A major pain point in the strategic planning process is transitioning between finishing your plan and putting it into execution. Why can it be so difficult moving into execution?

There are a multitude of situations why it’s difficult to move from planning to execution, but we have identified three simple reasons why you could be having a hard time:

Reason #1 – You’ve exhausted your resources

Plain and simple, strategic planning can be a strenuous and resource draining exercise. Sure, you create an “all-inclusive” plan that covers every scenario you could face in the future. But what good is it if you’ve spent all of your time and financial resources on creating a plan rather than executing it?

Reason #2 – There’s no energy

Similar to reason #1, if your planning process was long, arduous, and time-consuming, you might have burned all the gas in the tank before you even started executing it. Don’t completely drain your team making the perfect plan. Get it to “good” then light the fire during execution. Even if the plan isn’t perfect, it’s better to have energy around execution than around a plan that will just sit and collect dust.

Reason #3 – Your plan is “over-engineered”

Your plan is thoughtful. It’s strategic. It’s everything you wanted it to be. But it’s too big and too complicated for your team to actually execute. Great thinking can easily be ruined by a plan that’s too complicated to follow and execute. Keep it strategic, but make it simple enough to execute. Overcomplicating the planning process is one of the biggest reasons organizations fail to move from planning to execution. Even the best plans need to have people dedicated to their execution.

As you complete your planning process, be aware of how much of your time, talent, and resources go into the plan’s creation. Don’t get buried beneath your plan. Instead, get through the planning process and save your energy to execute against it.  


  1. Choi Mina says:

    I agree. I try to make the plan as simple as possible – realistic. Even the sales process should not be complicated to easily be executed and followed.

  2. M Laughland says:

    In order to get execution moving, the plan needs to list the title of who is accountable for each part of the plan. Most plans do not do this. But hold someone’s feet to the fire (list the responsible person for each goal, objective, etc. and they will get moving on the plan.
    If a plan contains every scenario, then it is a risk analysis – not a strategic plan. The strategic plan contains the conclusions of an in-depth analysis of how to successfully reach current and new customers.

  3. Edward Pratesi says:

    I have a disagreement with the premise of the piece, strategy is critical to the success of every organization, unless you believe that luck is a strategy.

    The development of strategy, which is very dependent on the size of an organization, is either what is described in some of the above statements or developed on an “in the moment” strategy sessions which consider market, resources and team.
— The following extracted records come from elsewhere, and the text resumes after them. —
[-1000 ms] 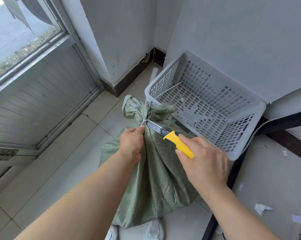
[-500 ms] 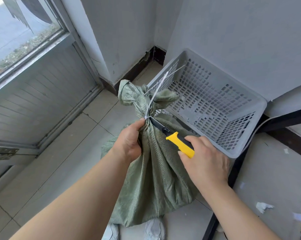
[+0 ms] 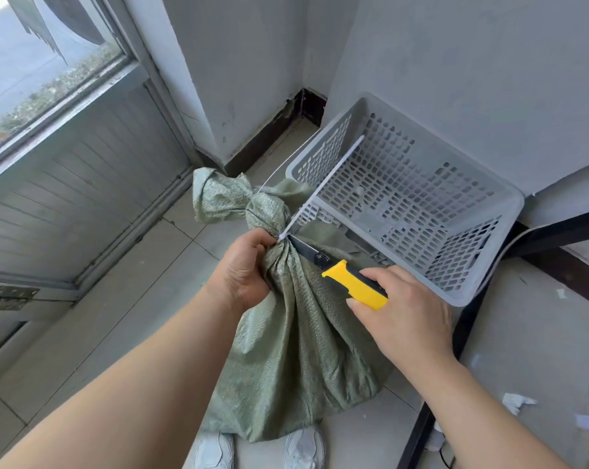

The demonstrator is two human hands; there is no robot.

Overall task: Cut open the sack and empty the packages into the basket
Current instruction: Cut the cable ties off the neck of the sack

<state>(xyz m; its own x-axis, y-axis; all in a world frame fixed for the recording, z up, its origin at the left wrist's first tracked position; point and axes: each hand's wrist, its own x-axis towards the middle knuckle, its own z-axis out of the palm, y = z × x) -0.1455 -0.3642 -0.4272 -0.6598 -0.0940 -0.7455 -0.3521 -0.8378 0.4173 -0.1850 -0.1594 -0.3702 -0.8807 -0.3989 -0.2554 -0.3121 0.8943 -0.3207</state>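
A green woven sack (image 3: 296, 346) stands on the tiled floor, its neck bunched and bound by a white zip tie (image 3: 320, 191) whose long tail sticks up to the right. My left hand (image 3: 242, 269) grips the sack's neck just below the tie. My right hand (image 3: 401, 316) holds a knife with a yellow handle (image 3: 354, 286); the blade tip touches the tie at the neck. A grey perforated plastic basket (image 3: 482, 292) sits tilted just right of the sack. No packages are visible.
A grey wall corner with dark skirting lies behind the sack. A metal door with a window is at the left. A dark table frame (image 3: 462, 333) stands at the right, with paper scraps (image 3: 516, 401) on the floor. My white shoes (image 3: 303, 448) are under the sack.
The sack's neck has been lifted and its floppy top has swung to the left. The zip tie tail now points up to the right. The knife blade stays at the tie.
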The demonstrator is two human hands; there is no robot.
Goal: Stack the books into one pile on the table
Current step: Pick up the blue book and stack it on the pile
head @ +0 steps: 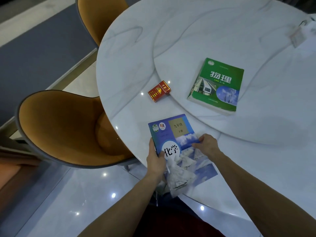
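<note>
A blue book (177, 134) with clouds and icy peaks on its cover lies at the near edge of the round white marble table (130, 69), its lower end past the rim. My left hand (156, 158) grips its left edge, thumb on the cover. My right hand (207, 144) pinches its right edge. A green book (220, 82) lies flat and apart on the raised round turntable (256, 48), further back and to the right.
A small red packet (159, 91) lies on the table between the two books, to the left. Two orange-lined chairs (65, 127) stand along the table's left side. A pale, blurred object (301, 33) sits at the far right.
</note>
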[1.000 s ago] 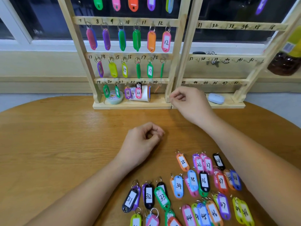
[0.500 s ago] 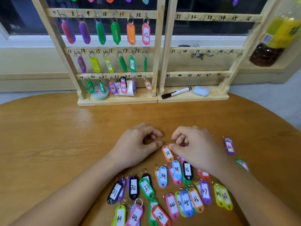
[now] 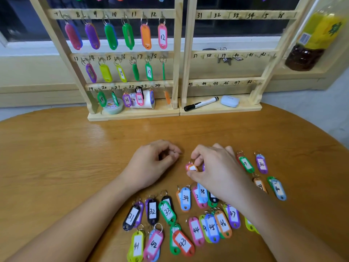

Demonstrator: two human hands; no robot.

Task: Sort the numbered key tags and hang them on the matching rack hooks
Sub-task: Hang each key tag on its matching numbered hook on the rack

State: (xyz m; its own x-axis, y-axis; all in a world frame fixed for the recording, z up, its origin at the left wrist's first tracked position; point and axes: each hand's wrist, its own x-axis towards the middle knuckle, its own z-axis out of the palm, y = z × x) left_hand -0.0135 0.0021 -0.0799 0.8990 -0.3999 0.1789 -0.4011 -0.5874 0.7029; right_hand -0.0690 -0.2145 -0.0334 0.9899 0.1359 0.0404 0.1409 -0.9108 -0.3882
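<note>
On the left rack (image 3: 113, 11), the rows marked 7 to 24 carry hung tags, down to tag 12 (image 3: 162, 36) and the bottom row, which hangs in front of a tape roll (image 3: 113, 107) and a small cup on the base. The left hand (image 3: 151, 164) rests on the bench (image 3: 56, 157), fingers loosely curled, holding nothing I can see. Just beside it the right hand (image 3: 217, 167) pinches an orange tag (image 3: 192, 167) between thumb and fingertips, low over the bench; its number is hidden. Below and to the right lie the loose tags, from 31 (image 3: 131, 217) to 30 (image 3: 261, 164), many overlapping. The right rack (image 3: 245, 15), marked 31 to 48, has every hook bare, so roughly half the job looks left. A marker (image 3: 201, 104) and a pale case (image 3: 230, 101) sit under its lowest row, and a bottle (image 3: 311, 40) stands beside it. Overlapped rings may snag.
</note>
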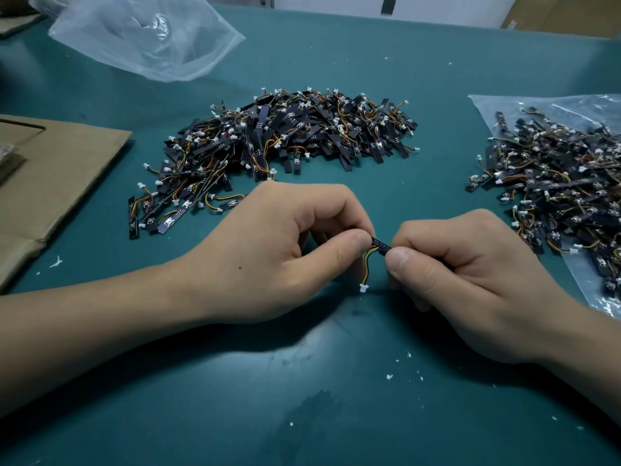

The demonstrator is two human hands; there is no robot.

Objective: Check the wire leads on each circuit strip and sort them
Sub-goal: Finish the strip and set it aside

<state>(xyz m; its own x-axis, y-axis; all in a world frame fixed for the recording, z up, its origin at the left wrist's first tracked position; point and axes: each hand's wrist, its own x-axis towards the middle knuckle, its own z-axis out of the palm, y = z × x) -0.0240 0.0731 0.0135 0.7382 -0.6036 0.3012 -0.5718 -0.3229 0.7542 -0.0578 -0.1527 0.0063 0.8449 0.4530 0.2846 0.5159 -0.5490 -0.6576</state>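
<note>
A small black circuit strip (381, 246) is held between both hands just above the green mat. My left hand (289, 250) pinches its left end with thumb and forefinger. My right hand (467, 280) pinches its right end the same way, hiding most of the strip. Red, yellow and black wire leads (367, 268) curl down from the strip to a white connector (363, 288) hanging near the mat. A big heap of similar strips (285, 139) lies behind my hands. A second heap (564, 193) lies at the right on a clear plastic bag.
The green mat (302, 398) carries small white crumbs. Flat brown cardboard (50, 183) lies at the left edge. A crumpled clear plastic bag (144, 35) sits at the back left. A pale wall runs along the far edge.
</note>
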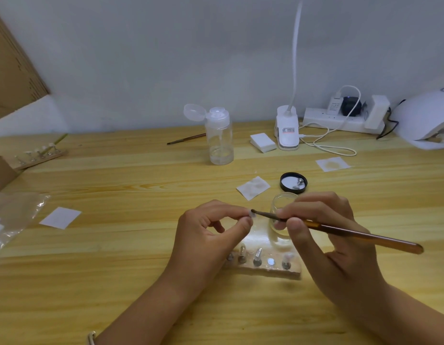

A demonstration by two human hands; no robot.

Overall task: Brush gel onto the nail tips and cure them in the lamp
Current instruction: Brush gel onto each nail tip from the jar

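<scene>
**Amber brush [340,231] meets pinched nail tip [252,214]**

Left hand [211,227] pinches the small pale nail tip between thumb and forefinger tips, other fingers curled under. Right hand [323,220] grips the brush low on its handle, fingers curled round it. The dark bristles reach the nail tip and seem to touch it, though it is blurred. Both are over the wooden stand [265,268], with the glass jar [280,202] behind. The white curing lamp [422,120] is far right, well apart.

Barely seeing the nail tip [252,214], buried between fingertips of the left hand [206,235]. Half seeing the glass jar [280,207] behind the right hand [340,240] and its brush [353,234]. Getting just part of the curing lamp [425,118], chopped by the right edge.
</scene>
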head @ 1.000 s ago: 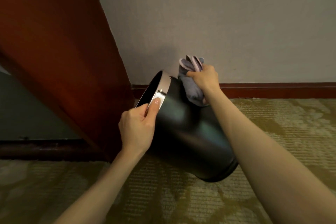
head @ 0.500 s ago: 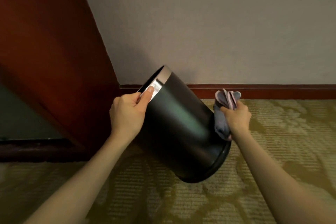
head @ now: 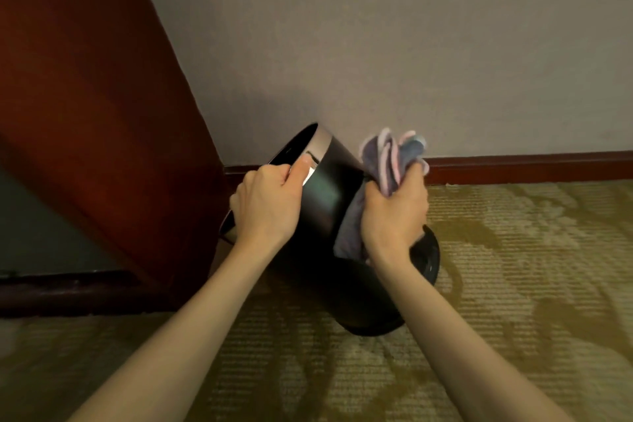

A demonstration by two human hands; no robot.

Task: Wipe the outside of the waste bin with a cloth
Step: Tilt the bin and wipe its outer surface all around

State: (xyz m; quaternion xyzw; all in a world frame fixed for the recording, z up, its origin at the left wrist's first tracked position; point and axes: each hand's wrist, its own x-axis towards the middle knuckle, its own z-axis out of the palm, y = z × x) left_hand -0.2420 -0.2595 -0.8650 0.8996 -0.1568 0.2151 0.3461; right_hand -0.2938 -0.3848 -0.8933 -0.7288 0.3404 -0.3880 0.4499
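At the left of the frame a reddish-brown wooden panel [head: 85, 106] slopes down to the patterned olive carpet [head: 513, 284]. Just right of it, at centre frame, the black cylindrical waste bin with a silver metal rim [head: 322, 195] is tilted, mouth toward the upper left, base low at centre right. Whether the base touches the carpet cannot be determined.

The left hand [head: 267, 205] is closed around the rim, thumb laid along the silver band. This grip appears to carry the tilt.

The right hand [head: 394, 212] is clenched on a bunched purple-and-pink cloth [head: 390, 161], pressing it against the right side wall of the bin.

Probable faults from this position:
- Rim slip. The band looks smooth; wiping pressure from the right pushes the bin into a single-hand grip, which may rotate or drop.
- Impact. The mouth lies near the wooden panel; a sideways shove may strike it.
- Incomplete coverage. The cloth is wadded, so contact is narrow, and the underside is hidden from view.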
    If strategy development is as painful as indicated in the above then perhaps a market does not exist or there is not a level of consensus that contributes to a team going forward.

  4. Anne C. Graham says:

    Well said! I use a lot of simple facilitation techniques vs the usual prep of having the company prepare decks and decks of powerpoints. Then, we end up with a 1 page plan with no more than 7 key objectives, distributed amongst the senior team. The stoplight system makes monthly or quarterly reporting out very quick, simple, and compelling so that everyone is clear on what needs to be done, how they fit and contribute, why it matters, and what the status is. Voila! Execution happens.

  5. Tem Padla says:

    Balance is still key. I agree with the points raised here. But I also believe that the more time and attention focused in planning, the fewer the problems during execution.

  6. Fernando Silva says:

    Are we talking about an art or a science, or a little of both. Being a Viet Nam Vet, I grew to appreciate planning and how execution would fill the void not taken into consideration in the plan but still there was a plan therefore, before you pull the trigger make sure you have a full clip!